Stored records
----
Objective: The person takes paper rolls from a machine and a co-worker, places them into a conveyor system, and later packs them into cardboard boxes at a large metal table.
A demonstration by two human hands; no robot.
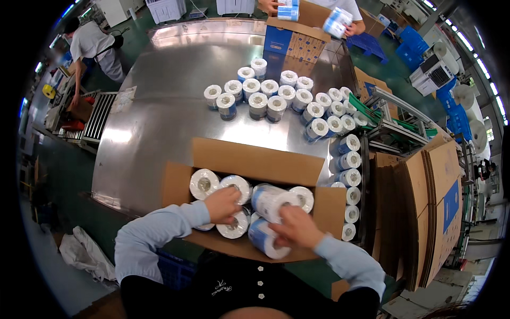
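Observation:
An opened cardboard box (254,159) stands in front of me with several wrapped toilet paper rolls (204,184) inside. My left hand (223,204) is in the left half of the box, fingers curled over the ends of two rolls, an upper one and a lower one (234,226). At the right half, my right hand (298,226) grips two rolls: a tilted upper roll (271,202) and a blue-and-white lower roll (263,238), both slightly blurred. Another white roll (303,199) sits behind that hand. The fingertips of both hands are partly hidden.
Several rolls stand on the metal table (143,111) beyond the box and along its right edge (349,177). Across the table, a person's hands (350,27) hold packs beside another box (297,40). Flattened cartons (433,212) lean at right. Another person (98,48) bends by rollers.

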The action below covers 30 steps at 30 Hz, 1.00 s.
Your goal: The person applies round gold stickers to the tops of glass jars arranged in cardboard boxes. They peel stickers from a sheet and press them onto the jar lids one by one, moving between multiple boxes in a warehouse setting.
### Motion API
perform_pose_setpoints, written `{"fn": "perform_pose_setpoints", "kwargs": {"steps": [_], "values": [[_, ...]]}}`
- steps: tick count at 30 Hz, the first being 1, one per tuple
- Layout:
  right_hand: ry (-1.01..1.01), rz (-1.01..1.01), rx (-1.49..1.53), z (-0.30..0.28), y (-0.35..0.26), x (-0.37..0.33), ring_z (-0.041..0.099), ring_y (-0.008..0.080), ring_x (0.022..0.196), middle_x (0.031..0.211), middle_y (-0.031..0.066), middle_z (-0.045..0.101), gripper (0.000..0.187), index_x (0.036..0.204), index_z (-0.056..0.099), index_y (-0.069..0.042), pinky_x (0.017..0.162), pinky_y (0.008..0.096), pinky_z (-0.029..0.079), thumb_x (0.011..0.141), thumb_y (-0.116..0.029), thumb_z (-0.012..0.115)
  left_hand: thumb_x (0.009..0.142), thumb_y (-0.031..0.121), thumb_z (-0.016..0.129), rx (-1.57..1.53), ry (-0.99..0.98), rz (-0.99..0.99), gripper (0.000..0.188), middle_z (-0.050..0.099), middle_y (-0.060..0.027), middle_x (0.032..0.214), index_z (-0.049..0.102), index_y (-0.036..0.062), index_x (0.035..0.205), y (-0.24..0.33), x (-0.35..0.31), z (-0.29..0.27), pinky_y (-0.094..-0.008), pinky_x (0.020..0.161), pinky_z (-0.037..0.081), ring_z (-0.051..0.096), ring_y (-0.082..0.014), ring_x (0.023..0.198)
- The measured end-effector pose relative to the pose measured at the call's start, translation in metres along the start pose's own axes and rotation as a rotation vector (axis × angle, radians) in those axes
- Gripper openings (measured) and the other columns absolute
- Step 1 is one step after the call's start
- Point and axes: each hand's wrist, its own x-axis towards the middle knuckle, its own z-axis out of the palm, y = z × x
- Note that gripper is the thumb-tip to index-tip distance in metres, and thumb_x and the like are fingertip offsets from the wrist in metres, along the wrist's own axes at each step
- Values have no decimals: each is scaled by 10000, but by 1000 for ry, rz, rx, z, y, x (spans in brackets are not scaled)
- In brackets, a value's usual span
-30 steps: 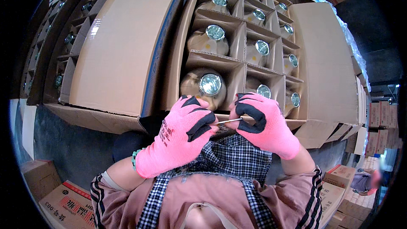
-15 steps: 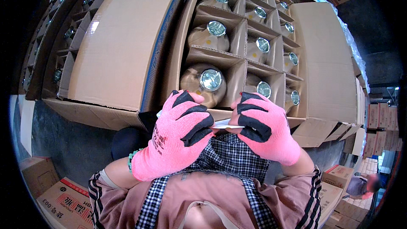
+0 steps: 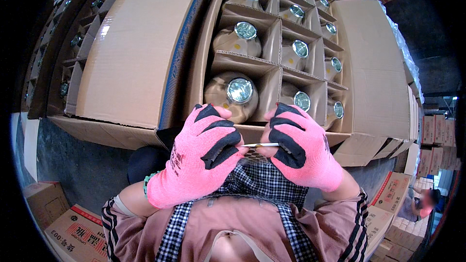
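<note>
My left hand [image 3: 199, 157] and my right hand [image 3: 303, 150] wear pink gloves with black finger patches and bare fingertips. Between them, in front of the apron, they pinch a thin white sheet [image 3: 262, 144], seen almost edge-on. Just under its edge shows a small brownish patch with rows of round dots. Beyond my left hand, a shiny round glass flask [image 3: 233, 98] sits in the nearest left compartment of an open carton [image 3: 199, 63]. A yellow dot shows on its side. My right fingers are closest to another flask [image 3: 302, 101] in the middle row.
Cardboard dividers [image 3: 280, 43] separate several flasks. A wide flap [image 3: 131, 53] folds out on the left, and another flap [image 3: 376, 68] on the right. Further left stands another carton of flasks. Closed cartons [image 3: 80, 235] lie low at left and right; a person [image 3: 420, 204] is at far right.
The white sheet has tilted a little between my fingers, and the dotted patch now shows below it. My hands stay almost in place. The person at far right has shifted.
</note>
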Motion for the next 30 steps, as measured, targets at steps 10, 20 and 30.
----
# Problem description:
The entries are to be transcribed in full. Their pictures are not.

# Written solution:
Objective: The person takes paper rolls from a machine and a co-worker, places them into a conveyor system, and later packs them into cardboard boxes at a large metal table.
A demonstration by two human hands; no robot.
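Observation:
An opened cardboard box (254,159) stands in front of me with several wrapped toilet paper rolls (204,184) inside. My left hand (223,204) is in the left half of the box, fingers curled over the ends of two rolls, an upper one and a lower one (234,226). At the right half, my right hand (298,226) grips two rolls: a tilted upper roll (271,202) and a blue-and-white lower roll (263,238), both slightly blurred. Another white roll (303,199) sits behind that hand. The fingertips of both hands are partly hidden.
Several rolls stand on the metal table (143,111) beyond the box and along its right edge (349,177). Across the table, a person's hands (350,27) hold packs beside another box (297,40). Flattened cartons (433,212) lean at right. Another person (98,48) bends by rollers.
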
The action below covers 30 steps at 30 Hz, 1.00 s.
Your goal: The person applies round gold stickers to the tops of glass jars arranged in cardboard boxes. They peel stickers from a sheet and press them onto the jar lids one by one, moving between multiple boxes in a warehouse setting.
### Motion API
perform_pose_setpoints, written `{"fn": "perform_pose_setpoints", "kwargs": {"steps": [_], "values": [[_, ...]]}}`
- steps: tick count at 30 Hz, the first being 1, one per tuple
- Layout:
  right_hand: ry (-1.01..1.01), rz (-1.01..1.01), rx (-1.49..1.53), z (-0.30..0.28), y (-0.35..0.26), x (-0.37..0.33), ring_z (-0.041..0.099), ring_y (-0.008..0.080), ring_x (0.022..0.196), middle_x (0.031..0.211), middle_y (-0.031..0.066), middle_z (-0.045..0.101), gripper (0.000..0.187), index_x (0.036..0.204), index_z (-0.056..0.099), index_y (-0.069..0.042), pinky_x (0.017..0.162), pinky_y (0.008..0.096), pinky_z (-0.029..0.079), thumb_x (0.011..0.141), thumb_y (-0.116..0.029), thumb_z (-0.012..0.115)
  left_hand: thumb_x (0.009..0.142), thumb_y (-0.031..0.121), thumb_z (-0.016..0.129), rx (-1.57..1.53), ry (-0.99..0.98), rz (-0.99..0.99), gripper (0.000..0.188), middle_z (-0.050..0.099), middle_y (-0.060..0.027), middle_x (0.032..0.214), index_z (-0.049..0.102), index_y (-0.036..0.062), index_x (0.035..0.205), y (-0.24..0.33), x (-0.35..0.31), z (-0.29..0.27), pinky_y (-0.094..-0.008), pinky_x (0.020..0.161), pinky_z (-0.037..0.081), ring_z (-0.051..0.096), ring_y (-0.082..0.014), ring_x (0.023..0.198)
- The measured end-effector pose relative to the pose measured at the call's start, translation in metres along the start pose's own axes and rotation as a rotation vector (axis × angle, radians) in those axes
- Gripper openings (measured) and the other columns absolute
- Step 1 is one step after the call's start
- Point and axes: each hand's wrist, its own x-axis towards the middle knuckle, its own z-axis out of the palm, y = z × x
- Note that gripper is the thumb-tip to index-tip distance in metres, and thumb_x and the like are fingertip offsets from the wrist in metres, along the wrist's own axes at each step
- Values have no decimals: each is scaled by 10000, but by 1000 for ry, rz, rx, z, y, x (spans in brackets are not scaled)
- In brackets, a value's usual span
-30 steps: 
-15 steps: 
+0 steps: 
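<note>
My left hand [image 3: 199, 157] and my right hand [image 3: 303, 150] wear pink gloves with black finger patches and bare fingertips. Between them, in front of the apron, they pinch a thin white sheet [image 3: 262, 144], seen almost edge-on. Just under its edge shows a small brownish patch with rows of round dots. Beyond my left hand, a shiny round glass flask [image 3: 233, 98] sits in the nearest left compartment of an open carton [image 3: 199, 63]. A yellow dot shows on its side. My right fingers are closest to another flask [image 3: 302, 101] in the middle row.
Cardboard dividers [image 3: 280, 43] separate several flasks. A wide flap [image 3: 131, 53] folds out on the left, and another flap [image 3: 376, 68] on the right. Further left stands another carton of flasks. Closed cartons [image 3: 80, 235] lie low at left and right; a person [image 3: 420, 204] is at far right.
The white sheet has tilted a little between my fingers, and the dotted patch now shows below it. My hands stay almost in place. The person at far right has shifted.
</note>
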Motion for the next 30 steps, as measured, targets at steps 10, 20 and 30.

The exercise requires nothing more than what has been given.